What you are asked to do: Your copy of the data should match it exactly, except that the pictures are gone.

Records for processing:
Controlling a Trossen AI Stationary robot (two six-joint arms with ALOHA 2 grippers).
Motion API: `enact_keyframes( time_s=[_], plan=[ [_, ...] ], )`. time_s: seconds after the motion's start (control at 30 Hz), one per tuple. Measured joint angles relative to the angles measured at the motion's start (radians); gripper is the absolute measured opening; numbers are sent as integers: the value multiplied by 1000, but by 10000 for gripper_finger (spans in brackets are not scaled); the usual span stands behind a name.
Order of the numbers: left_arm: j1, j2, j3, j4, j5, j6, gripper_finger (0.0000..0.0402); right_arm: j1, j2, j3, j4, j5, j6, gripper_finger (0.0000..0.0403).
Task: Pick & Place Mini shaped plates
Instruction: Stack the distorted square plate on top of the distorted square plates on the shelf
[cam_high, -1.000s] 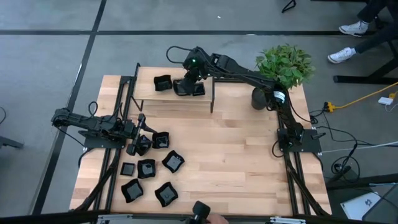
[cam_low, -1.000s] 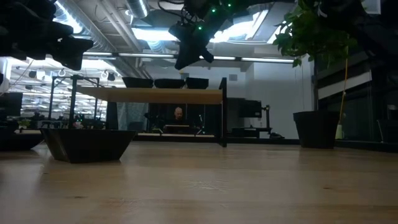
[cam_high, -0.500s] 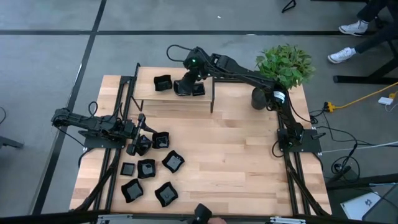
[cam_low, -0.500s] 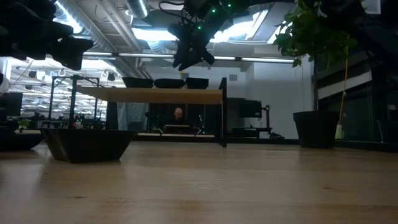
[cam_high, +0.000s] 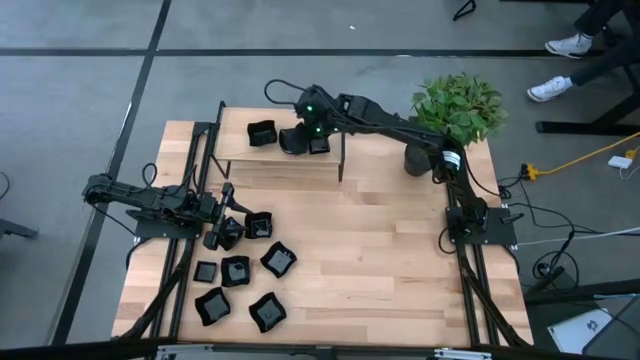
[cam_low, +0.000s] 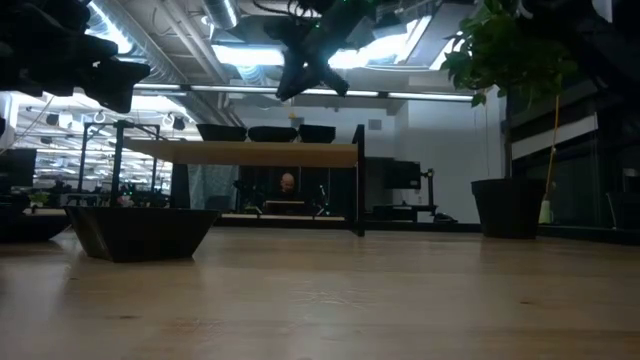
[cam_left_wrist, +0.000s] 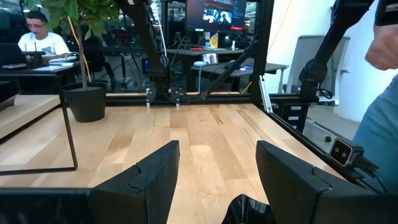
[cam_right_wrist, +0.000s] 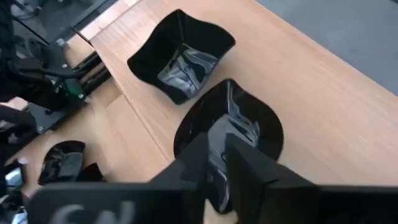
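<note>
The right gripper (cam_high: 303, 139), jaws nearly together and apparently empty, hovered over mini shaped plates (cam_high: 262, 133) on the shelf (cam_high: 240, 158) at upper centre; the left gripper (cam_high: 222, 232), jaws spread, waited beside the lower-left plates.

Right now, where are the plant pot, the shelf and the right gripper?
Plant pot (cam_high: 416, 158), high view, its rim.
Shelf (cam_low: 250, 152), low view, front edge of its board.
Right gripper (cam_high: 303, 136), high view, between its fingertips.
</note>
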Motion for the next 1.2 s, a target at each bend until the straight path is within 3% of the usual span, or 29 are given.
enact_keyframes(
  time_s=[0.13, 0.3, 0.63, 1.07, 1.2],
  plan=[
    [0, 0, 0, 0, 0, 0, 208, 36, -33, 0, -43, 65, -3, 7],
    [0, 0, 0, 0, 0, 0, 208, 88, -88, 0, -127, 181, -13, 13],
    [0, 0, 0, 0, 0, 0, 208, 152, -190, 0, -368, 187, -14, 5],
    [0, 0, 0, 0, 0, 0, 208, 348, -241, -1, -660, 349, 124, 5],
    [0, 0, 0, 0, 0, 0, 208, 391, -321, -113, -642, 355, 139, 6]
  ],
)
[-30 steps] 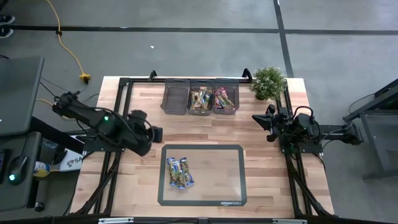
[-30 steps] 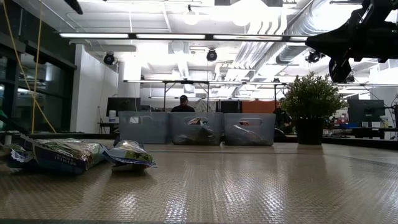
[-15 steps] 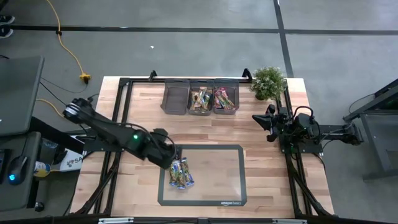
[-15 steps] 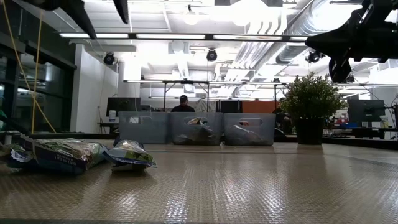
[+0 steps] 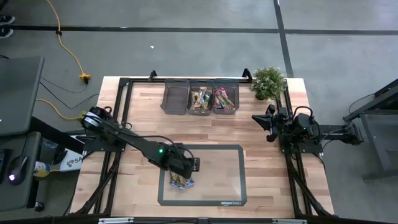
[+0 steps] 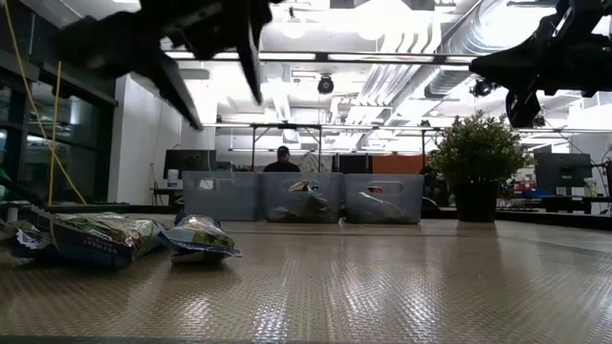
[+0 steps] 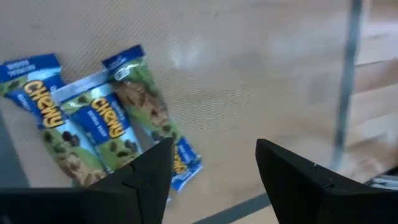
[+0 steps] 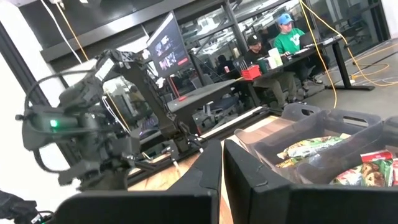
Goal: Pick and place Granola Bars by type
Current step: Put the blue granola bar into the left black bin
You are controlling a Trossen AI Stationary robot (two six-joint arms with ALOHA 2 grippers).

Solution:
Controlling a Trossen AI Stationary robot (two six-joint arms with ALOHA 2 grippers).
Motion API: `enact_keyframes( time_s=[_], plan=[ [_, ...] ], )`. time_s: seconds after the motion's start (control at 30 Hz), one per tuple. Measured joint angles relative to the angles measured at the motion's start (radians); gripper is the absolute measured opening; numbers are sent as integers: the value multiplied by 1000, but by 10000 for gripper_finger (spans in brackets are not scaled); the usual span stands behind a name.
Order of the numbers: left_arm: j1, j2, j3, j4, j5, j6, gripper_finger (0.0000..0.0402); right_arm: j1, j2, j3, j4, j5, j6, gripper_finger (0.0000..0.0403).
Task: Pick & Place Mini shaped plates
Instruction: Stack the distorted square plate on top of the distorted square plates on the shelf
[cam_high, -1.000s] 
[cam_low, -1.000s] 
[cam_high, -0.500s] 
[cam_low, -0.500s] 
[cam_high, +0.000s] 
[cam_low, +0.000s] 
[cam_left_wrist, +0.000s] 
[cam_right_wrist, +0.000s] 
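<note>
The right gripper (cam_high: 303, 139), jaws nearly together and apparently empty, hovered over mini shaped plates (cam_high: 262, 133) on the shelf (cam_high: 240, 158) at upper centre; the left gripper (cam_high: 222, 232), jaws spread, waited beside the lower-left plates.

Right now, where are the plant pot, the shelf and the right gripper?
Plant pot (cam_high: 416, 158), high view, its rim.
Shelf (cam_low: 250, 152), low view, front edge of its board.
Right gripper (cam_high: 303, 136), high view, between its fingertips.
</note>
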Motion for the next 1.2 s, a target at each bend until the straight path is within 3% of the usual span, or 29 are given.
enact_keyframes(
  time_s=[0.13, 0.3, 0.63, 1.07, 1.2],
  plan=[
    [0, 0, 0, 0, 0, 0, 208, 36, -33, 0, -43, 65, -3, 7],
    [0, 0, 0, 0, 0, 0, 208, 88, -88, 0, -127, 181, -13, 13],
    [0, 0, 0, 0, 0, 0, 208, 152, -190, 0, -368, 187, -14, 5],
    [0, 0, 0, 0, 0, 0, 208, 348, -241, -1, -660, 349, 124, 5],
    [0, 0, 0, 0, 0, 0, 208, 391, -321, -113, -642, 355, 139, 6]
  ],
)
[-30 steps] 
[-30 steps] 
[-15 steps] 
[-15 steps] 
[+0 steps] 
[+0 steps] 
[+0 steps] 
[+0 steps] 
Goal: Pick and place Granola Bars by type
Current step: Put the blue granola bar into the left black bin
You are controlling a Trossen AI Stationary robot (two six-joint arms with ALOHA 2 grippers).

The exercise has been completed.